Posted on:2005-04-15Degree:Ph.DType:Thesis
University:University of Southern CaliforniaCandidate:Sonnenschein, Aaron HueyFull Text:PDF
GTID:2455390008491664Subject:Language
Abstract/Summary:
In this dissertation, I provide a grammatical description of San Bartolome Zoogocho Zapotec, an endangered Otomanguean language spoken in the southern Mexican state of Oaxaca. The initial six chapters are concerned with providing a description of the major grammatical features of the language, while the final two examine two major current theoretical issues: parts-of-speech and word order.; The first six chapters provide descriptions of the ethnographic and sociolinguistic situations of the Zoogocho Zapotec community, the sounds of the language, the pronominal system, the morphology, and the syntax of the language. While no particular theoretical framework is used, the inspiration for much of the description comes from the typological universal grammar research program. SBZZ (as I will refer to San Bartolome Zoogocho Zapotec) is a tonal language which can be complex phonologically. It is an agglutinative, slightly fusional language. It is a prototypical VSO language having prepositions, NAdj, NDem, NGen, and NRel orders.
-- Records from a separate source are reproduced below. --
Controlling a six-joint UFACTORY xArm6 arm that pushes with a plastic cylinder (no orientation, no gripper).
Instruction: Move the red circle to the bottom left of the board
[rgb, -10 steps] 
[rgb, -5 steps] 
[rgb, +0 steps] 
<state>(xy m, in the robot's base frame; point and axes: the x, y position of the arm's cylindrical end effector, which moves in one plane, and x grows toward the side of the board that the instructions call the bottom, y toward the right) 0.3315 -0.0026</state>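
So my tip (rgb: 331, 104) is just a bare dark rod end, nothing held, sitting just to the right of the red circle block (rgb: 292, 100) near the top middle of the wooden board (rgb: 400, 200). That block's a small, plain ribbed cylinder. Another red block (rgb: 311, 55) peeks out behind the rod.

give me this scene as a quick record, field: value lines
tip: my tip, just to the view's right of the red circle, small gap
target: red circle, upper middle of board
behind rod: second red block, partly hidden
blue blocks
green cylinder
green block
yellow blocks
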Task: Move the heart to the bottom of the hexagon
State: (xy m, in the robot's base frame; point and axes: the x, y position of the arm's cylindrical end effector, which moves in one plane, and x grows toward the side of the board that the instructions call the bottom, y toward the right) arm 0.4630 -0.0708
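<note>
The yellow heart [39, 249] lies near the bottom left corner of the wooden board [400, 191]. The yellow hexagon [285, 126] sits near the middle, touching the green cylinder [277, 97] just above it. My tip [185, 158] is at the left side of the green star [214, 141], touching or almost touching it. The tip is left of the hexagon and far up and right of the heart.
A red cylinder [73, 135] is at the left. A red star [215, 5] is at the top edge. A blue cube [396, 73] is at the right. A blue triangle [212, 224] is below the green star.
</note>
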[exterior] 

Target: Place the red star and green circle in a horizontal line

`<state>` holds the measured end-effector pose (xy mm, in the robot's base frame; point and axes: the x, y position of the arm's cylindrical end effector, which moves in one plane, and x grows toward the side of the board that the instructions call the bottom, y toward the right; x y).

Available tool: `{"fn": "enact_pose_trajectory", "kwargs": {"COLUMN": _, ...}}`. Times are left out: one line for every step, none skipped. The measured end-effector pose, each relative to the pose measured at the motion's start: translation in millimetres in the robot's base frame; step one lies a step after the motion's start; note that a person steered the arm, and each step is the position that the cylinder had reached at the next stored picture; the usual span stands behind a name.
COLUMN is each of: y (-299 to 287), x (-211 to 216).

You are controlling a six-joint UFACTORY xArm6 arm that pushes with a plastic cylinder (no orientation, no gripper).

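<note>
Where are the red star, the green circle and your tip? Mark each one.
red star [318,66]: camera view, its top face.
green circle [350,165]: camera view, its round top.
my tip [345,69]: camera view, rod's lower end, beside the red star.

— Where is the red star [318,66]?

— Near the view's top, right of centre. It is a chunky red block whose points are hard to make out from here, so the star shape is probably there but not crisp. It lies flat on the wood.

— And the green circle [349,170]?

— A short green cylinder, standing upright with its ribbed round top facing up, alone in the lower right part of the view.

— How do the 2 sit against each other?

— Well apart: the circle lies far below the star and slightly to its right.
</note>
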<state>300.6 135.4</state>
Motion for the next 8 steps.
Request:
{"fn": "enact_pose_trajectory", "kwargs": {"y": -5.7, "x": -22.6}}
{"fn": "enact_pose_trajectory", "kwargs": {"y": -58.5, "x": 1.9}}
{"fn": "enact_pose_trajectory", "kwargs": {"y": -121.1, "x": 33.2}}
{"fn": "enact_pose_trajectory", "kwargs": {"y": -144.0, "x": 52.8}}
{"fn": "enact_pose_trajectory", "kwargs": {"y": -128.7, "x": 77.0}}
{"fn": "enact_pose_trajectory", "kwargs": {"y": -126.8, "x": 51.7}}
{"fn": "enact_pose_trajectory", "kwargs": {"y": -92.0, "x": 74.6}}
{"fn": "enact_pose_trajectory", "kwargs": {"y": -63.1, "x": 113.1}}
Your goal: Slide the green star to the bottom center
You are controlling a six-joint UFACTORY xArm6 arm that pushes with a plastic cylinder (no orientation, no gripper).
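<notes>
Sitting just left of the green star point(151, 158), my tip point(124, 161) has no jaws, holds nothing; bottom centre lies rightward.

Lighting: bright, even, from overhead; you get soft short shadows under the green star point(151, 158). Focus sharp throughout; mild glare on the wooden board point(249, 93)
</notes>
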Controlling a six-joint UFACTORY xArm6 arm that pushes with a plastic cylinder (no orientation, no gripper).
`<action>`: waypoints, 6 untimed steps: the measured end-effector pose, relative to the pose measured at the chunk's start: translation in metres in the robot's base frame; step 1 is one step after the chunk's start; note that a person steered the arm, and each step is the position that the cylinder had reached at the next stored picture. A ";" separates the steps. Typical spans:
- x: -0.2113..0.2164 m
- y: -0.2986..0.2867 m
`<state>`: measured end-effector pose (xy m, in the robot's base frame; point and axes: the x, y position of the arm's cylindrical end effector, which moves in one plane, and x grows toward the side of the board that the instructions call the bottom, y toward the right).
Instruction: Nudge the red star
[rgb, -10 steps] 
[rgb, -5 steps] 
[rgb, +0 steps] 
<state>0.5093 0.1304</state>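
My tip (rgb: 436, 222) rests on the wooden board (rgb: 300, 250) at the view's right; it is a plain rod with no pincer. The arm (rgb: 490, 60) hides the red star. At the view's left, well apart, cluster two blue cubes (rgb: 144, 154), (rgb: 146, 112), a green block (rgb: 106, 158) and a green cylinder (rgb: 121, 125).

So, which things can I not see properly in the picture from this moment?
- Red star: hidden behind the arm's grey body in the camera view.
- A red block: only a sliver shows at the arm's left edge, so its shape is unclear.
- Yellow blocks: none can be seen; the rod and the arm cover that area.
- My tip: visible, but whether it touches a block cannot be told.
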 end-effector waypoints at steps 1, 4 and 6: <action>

Various means of combining clauses exist, including complementation, coordination, and relativization.; Chapter Seven is an examination of the lexical classes present in SBZZ. While I try to define necessary and sufficient conditions for each lexical class, it can be difficult to find conditions which are both necessary and sufficient. I try to rely, therefore, on multiple definitions which, while informed by a variety of cross-linguistic data, are based on and presented by the SBZZ grammar. I devote much of the discussion to the grammaticalization of relational nouns, a topic which has received a great deal of discussion in the literature, both specifically for Zapotecan and Otomanguean languages and more generally. I conclude that relational nouns are a separate category from prepositions and regular nouns in SBZZ, while sharing characteristics with both.; In Chapter Eight, I examine verb initial word order, place SBZZ in two typologies of verb initial languages, and compare a study of word order in two SBZZ texts with other textual studies of word order in verb initial languages. Chapter Eight also confirms a hypothesis about the processing of VSO languages which comes from the processing theory of John A. Hawkins.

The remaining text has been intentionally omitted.